Ukraine also has an important resource to support the further development of policy and practice toward its military women: a major research project known as Invisible Battalion. Launched in 2015, this project is led by a group of Ukrainian sociologists who carry out research with and about Ukraine’s women soldiers and veterans. The project has so far addressed policies that govern women’s employment in the defense and security sectors; access to military training and education; the everyday experiences and needs of women during and after military service; as well as sexual harassment and abuse of women soldiers within the armed forces. Invisible Battalion is more than a research project — it is a mechanism for providing evidence-based policy advice to the government and a crucial advocacy tool for Ukraine’s military women.

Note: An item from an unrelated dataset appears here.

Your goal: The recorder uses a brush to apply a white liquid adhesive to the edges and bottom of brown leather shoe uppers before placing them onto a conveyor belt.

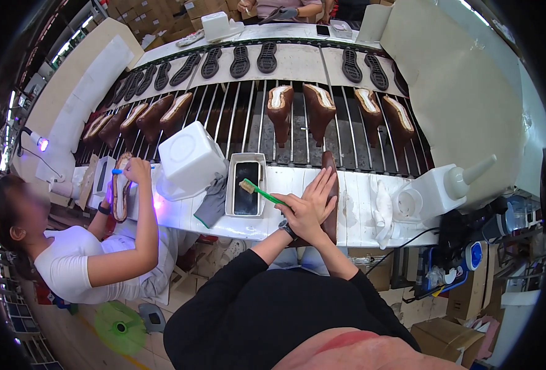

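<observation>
A dark brown shoe upper (330, 219) stands at the near edge of the white bench in front of me, partly hidden by my hands. My left hand (318, 192), with a watch at its wrist, lies over it with fingers stretched out. Crossing over that wrist, my right hand (297, 213) is closed round a green-handled brush (267, 196). The brush's tan bristles hover above a white tray (229, 200) holding a dark, shiny surface.
Brown shoe uppers (320, 111) hang upside down on the roller conveyor (248, 123), with black soles (240, 60) behind. Left are a white container (190, 157), a grey glove (212, 203) and a co-worker (88, 253) brushing another shoe. Right stands a white spouted bottle (442, 188).
</observation>
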`<state>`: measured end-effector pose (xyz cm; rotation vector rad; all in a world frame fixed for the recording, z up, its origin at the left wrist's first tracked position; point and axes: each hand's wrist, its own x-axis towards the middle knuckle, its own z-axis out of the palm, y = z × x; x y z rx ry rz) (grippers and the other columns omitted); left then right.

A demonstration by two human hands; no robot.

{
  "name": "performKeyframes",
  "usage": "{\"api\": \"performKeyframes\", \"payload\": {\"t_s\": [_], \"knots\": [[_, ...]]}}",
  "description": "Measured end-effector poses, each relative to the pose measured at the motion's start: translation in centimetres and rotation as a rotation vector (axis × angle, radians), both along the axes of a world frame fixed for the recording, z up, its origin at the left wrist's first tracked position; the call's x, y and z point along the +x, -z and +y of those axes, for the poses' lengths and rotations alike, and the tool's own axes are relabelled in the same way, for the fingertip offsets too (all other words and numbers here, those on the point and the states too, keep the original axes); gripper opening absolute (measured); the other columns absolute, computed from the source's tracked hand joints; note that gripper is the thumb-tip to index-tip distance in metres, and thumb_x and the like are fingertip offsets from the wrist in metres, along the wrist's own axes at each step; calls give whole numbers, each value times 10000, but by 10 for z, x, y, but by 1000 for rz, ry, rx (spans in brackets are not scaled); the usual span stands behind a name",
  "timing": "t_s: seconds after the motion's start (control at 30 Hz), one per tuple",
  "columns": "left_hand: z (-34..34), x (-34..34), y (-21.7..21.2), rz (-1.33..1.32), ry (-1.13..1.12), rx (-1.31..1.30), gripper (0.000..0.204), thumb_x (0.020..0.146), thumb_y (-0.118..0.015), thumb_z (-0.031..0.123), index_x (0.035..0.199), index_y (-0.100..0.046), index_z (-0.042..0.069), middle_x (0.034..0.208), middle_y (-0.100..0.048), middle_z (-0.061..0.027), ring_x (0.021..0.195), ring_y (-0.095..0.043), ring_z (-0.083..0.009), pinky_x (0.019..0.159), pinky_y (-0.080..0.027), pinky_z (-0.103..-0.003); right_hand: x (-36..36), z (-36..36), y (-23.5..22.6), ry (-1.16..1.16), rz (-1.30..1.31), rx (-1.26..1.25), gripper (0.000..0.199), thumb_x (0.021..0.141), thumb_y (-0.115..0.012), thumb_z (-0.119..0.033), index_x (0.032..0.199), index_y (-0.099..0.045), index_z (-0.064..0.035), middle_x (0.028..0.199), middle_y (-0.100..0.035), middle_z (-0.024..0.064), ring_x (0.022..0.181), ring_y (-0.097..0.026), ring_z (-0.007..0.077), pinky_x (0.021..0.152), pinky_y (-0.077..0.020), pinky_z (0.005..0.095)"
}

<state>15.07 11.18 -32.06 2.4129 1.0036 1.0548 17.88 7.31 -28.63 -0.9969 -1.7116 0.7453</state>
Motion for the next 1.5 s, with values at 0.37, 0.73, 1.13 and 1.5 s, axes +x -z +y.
{"api": "performKeyframes", "payload": {"t_s": [0.37,0.73,1.13,1.5], "knots": [[-1,3,3,-8,-17,-6,690,837,-617,168,1453,-355,-2,1534,-307,-190,1422,-296,-335,1114,-316,-431,2,-1,-2,-8,-10,10,283,872,-650,-56,1154,-655,-27,822,-642,125,723,-634,253,664,-479,323],[-2,3,-2,3,-6,-5,680,849,-606,171,1454,-349,-4,1527,-315,-191,1421,-298,-333,1115,-317,-423,2,0,1,-2,2,-12,278,875,-653,-61,1152,-655,-31,828,-644,138,708,-634,262,647,-477,333],[-1,0,-1,7,-5,7,656,860,-592,173,1446,-359,-11,1526,-314,-195,1414,-303,-350,1122,-313,-431,1,0,2,-10,12,-34,280,878,-644,-64,1156,-655,-41,829,-645,135,718,-640,265,659,-484,342],[0,-2,-2,-4,-2,22,679,840,-608,172,1441,-359,-21,1521,-317,-208,1408,-308,-362,1109,-324,-447,-1,-1,-1,-12,3,2,262,883,-632,-59,1142,-652,-20,842,-654,130,742,-650,263,672,-492,343]]}}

Cynthia Enloe, the American scholar of international relations, encourages us to ask the question, “Where are the women?” in any given situation. It is a deceptively simple way of focusing our attention on practices that we might otherwise take for granted or assume are just normal or natural. In this case, the presence or absence of women in the armed forces fighting in Russia’s war in Ukraine reveals far more than we might have imagined about these two states, their societies and their visions of the future.

The absence of women soldiers among the Russian troops fighting in Ukraine is an important symbol of Moscow’s reputation as a bastion of traditional values, and reflects the social order that Putin seeks to impose on Ukrainians. The presence of women soldiers among the Ukrainian troops fighting to defend their country against Russia’s invasion is an important symbol of the nature of the postwar society that Ukraine’s ordinary citizens, both men and women, will build together.